12. It is important to note that to make a simulation exactly reproducible, one can include a vector of seeds to the seed argument in runSimulation() or by saving the internal .Random.seed states to external text files by passing save_seeds = TRUE.

13. The resulting data.frame object was converted to a LaTeX table using the xtable package.

14. It is easy to verify this equation of bias from the definition E(ψ˜ψ)=E(ψ˜)ψ=1Rr=1Rψ^rψ=1Rr=1R(ψ^rψ). However, bias is presented in this form to show the connection to RMSE.

15. An alternate approach for calculating these summary statistics is to use the more elegant functions provided in the plyr, dplyr, or data.table packages.

16. As well, comparing power rates becomes more difficult when Type I error rates do not perform optimally. Therefore, power rates generally cannot be interpreted independent of their respective Type I error rates when the p-values are deemed too liberal or conservative.

17. It is often easier to use ECR()on individual samples, and to return a value of 1 or 0 which indicates whether the population parameter was contained in the CI or not. Then, in the summarise function, the mean of these 1's and 0's can be found to represent the estimated ECR. However, ECR()can also be used directly in the summarise step given the obtained CIs. It is simply a matter of preference regarding how the user wants these values to be organized.

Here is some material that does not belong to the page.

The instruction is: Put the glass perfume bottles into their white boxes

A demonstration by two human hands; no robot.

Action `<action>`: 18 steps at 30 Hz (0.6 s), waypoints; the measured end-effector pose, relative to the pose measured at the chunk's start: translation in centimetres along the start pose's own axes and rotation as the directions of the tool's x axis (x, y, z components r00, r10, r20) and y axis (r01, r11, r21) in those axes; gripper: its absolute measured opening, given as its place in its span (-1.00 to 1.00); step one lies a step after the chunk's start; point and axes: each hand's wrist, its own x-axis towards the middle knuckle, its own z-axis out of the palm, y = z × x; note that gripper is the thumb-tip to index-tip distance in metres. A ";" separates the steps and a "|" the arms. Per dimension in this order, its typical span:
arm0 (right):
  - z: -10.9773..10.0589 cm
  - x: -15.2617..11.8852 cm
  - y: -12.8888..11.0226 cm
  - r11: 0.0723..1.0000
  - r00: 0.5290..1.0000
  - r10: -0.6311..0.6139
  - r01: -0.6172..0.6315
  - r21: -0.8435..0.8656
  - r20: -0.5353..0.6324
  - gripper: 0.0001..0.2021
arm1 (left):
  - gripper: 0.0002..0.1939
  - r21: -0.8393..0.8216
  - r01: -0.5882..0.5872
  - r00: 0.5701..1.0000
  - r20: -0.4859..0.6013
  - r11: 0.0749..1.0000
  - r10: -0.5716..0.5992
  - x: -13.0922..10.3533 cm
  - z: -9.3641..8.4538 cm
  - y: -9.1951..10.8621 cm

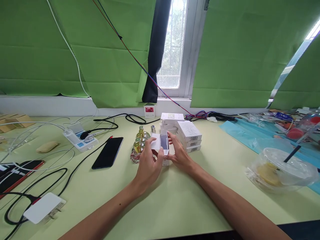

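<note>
A small white carton (164, 142) stands in the middle of the table with its flap raised and its inside showing dark and hollow. My left hand (148, 163) grips its near left side, thumb at the front edge and fingers by the flap. Around the right side close the fingers of my right hand (179, 152). Just left of the carton lie several shiny gold and silver cylindrical pieces (138, 146) with wire-like coils; their kind is unclear. To the right is a stack of closed white boxes (190, 135) with barcode labels, and more white boxes (172, 117) sit behind.
On the left are a black phone (108, 153), a power strip (81, 137), a white charger (44, 207) and looping cables. A lidded clear plastic cup (281, 170) with a straw stands at right, near blue sheeting (240, 133). Cables run along the back.
</note>
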 end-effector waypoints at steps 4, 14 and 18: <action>-0.3 0.0 -0.2 1.000 0.999 -0.010 0.010 -0.010 -0.049 0.04 | -0.60 0.036 0.041 0.999 0.019 0.998 -0.042 0.0 -0.2 0.4; -0.8 0.2 -0.4 0.998 0.998 -0.059 0.059 -0.003 0.013 -0.29 | -0.60 0.080 -0.040 0.999 -0.023 0.996 0.042 -0.2 0.1 0.2; -0.8 0.2 -0.7 0.999 0.998 -0.053 0.053 0.009 -0.022 -0.31 | -0.59 0.075 -0.067 0.997 -0.036 0.995 0.070 -0.2 0.2 0.1</action>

18. This is usual for simulations involving iterative methods, such as those using maximum-likelihood estimation. In these situations, nonconvergent models are common, especially when testing smaller sample sizes, and it is important to resample the required datasets to maintain an equivalent number of simulations across design cells. In these cases, one should report not only the simulations that converged to a proper solution, but also how many models failed to converge.

19. It should be noted that there are other packages available for conducting MCSs, both inside and outside of R. However, SimDesign is the only available package that explicitly features the Generate–Analyze–Summarize foundation, as well as previously mentioned convenience features. Further, this package can be used to assess any statistical phenomena, while other options (such as online applets) are almost necessarily hardcoded to only show a particular finding.